*Brief:* Copy every line below that has the word "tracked" in it.

____

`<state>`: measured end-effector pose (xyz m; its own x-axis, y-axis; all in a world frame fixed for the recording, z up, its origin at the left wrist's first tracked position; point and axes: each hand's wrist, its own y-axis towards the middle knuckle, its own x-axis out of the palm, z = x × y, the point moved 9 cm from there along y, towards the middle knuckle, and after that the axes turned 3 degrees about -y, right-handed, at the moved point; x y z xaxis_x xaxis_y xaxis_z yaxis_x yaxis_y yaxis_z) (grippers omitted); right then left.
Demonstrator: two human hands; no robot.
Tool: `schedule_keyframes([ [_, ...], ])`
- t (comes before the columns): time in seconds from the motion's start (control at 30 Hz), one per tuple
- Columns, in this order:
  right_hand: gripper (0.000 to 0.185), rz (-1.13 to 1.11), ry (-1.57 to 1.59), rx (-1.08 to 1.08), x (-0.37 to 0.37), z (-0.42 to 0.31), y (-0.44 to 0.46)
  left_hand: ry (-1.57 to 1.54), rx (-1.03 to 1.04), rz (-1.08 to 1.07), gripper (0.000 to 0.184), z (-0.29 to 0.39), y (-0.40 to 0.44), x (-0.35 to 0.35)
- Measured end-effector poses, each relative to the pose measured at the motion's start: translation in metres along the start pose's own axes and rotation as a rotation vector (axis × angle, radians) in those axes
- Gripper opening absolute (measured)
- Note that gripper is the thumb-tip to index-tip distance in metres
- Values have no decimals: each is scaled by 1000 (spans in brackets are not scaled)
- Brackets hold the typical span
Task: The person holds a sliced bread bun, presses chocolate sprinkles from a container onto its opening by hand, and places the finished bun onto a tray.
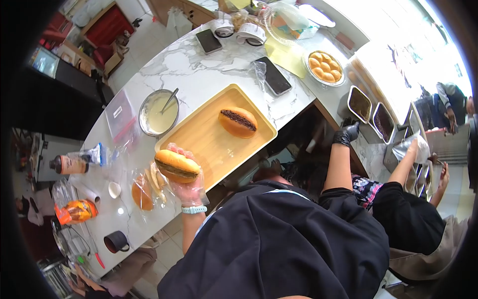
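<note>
My left hand point(188, 191), in a clear plastic glove with a watch at the wrist, holds a long bun point(177, 166) with a dark greenish filling. It is over the lower left corner of a wooden tray point(199, 144). Another split bun point(238, 122) with dark filling lies on the tray. My right hand point(347, 133), in a black glove, reaches right beside a metal container of dark filling point(359, 103); its fingers are too unclear to read. Left of the tray stands a bowl of pale cream point(159, 112) with a spoon. A wrapped bun point(142, 193) lies near my left hand.
Two phones point(208, 41) point(274, 75) and a round pan of rolls point(325, 68) stand toward the back. At left are a bottle point(68, 164), an orange pack point(77, 212) and a dark mug point(116, 241). Another person's hands point(412, 148) point(443, 175) work at far right.
</note>
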<state>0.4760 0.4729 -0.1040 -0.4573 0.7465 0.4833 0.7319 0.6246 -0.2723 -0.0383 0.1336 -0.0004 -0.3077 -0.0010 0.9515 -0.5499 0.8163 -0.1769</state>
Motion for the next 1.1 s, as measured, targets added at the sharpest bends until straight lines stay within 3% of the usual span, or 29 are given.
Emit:
schedule_keyframes([
  [0.33,31,-42,-116,11,-2,2,27,382,159,-109,46,12,-14,12],
  [0.5,33,-94,-183,14,2,4,21,155,86,-29,48,6,-17,3],
  [0.73,37,-120,-203,14,7,4,19,232,179,93,44,11,-26,-6],
  [0.93,40,-117,-179,1,5,-1,21,265,164,11,47,11,-32,1],
  [1.0,42,-89,-139,-1,6,-3,23,404,201,-72,46,15,-31,3],
  [1.1,43,-12,-85,-44,-7,-25,34,336,186,10,45,19,-30,-8],
])
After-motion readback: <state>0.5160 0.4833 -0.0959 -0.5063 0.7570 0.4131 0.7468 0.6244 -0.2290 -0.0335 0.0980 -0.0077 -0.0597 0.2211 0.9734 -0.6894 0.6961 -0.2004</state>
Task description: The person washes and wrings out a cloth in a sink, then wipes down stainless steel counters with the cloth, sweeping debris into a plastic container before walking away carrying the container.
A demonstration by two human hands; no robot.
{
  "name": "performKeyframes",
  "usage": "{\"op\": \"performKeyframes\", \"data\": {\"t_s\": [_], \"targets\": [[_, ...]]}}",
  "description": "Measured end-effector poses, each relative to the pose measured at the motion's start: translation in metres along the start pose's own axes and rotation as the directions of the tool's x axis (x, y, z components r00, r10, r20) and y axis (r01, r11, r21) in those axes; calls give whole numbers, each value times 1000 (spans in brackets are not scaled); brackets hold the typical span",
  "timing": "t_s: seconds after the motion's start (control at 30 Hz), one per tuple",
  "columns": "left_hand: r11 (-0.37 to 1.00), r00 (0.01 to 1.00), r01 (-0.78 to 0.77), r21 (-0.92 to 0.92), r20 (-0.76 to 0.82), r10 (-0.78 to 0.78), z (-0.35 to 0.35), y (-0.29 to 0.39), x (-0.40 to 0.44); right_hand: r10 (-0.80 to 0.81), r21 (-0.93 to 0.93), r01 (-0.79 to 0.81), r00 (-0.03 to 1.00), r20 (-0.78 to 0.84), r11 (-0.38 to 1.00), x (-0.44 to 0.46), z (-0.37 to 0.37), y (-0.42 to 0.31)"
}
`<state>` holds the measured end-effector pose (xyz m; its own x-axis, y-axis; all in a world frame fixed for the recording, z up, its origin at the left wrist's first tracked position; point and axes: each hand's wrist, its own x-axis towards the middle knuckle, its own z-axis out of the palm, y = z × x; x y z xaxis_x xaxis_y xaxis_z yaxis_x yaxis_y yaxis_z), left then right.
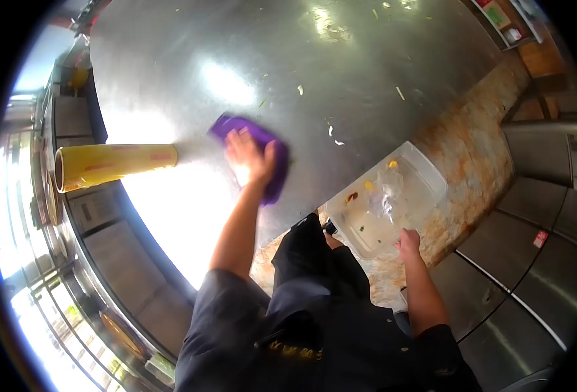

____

*Written solution:*
`<state>`: measured end-effector pose (xyz m; its own x-axis, y-axis; all in a world frame fixed for the recording, z up, its origin at the left wrist's first tracked position; point and axes: each hand's wrist, its own y-axis towards the middle knuckle, its own x-axis out of the palm, z = x × y, the point moved 9 cm from there along y, towards the middle knuckle, and after that the axes turned 3 degrees about -y, right-handed, at the moved point; x y z xaxis_x xaxis_y xaxis_z yaxis_x yaxis_y yaxis_z) (grippers omitted); right then left.
`<state>` holds the measured end-effector pose (xyz m; its own x-axis, y-axis; all in a world frame fixed for the recording, z up, its origin at the left wrist's first tracked position; point and axes: each hand's wrist, its own x-axis towards the middle knuckle, its own z-axis out of the palm, y = z × x; x y z xaxis_x xaxis_y xaxis_z yaxis_x yaxis_y yaxis_z), left then right.

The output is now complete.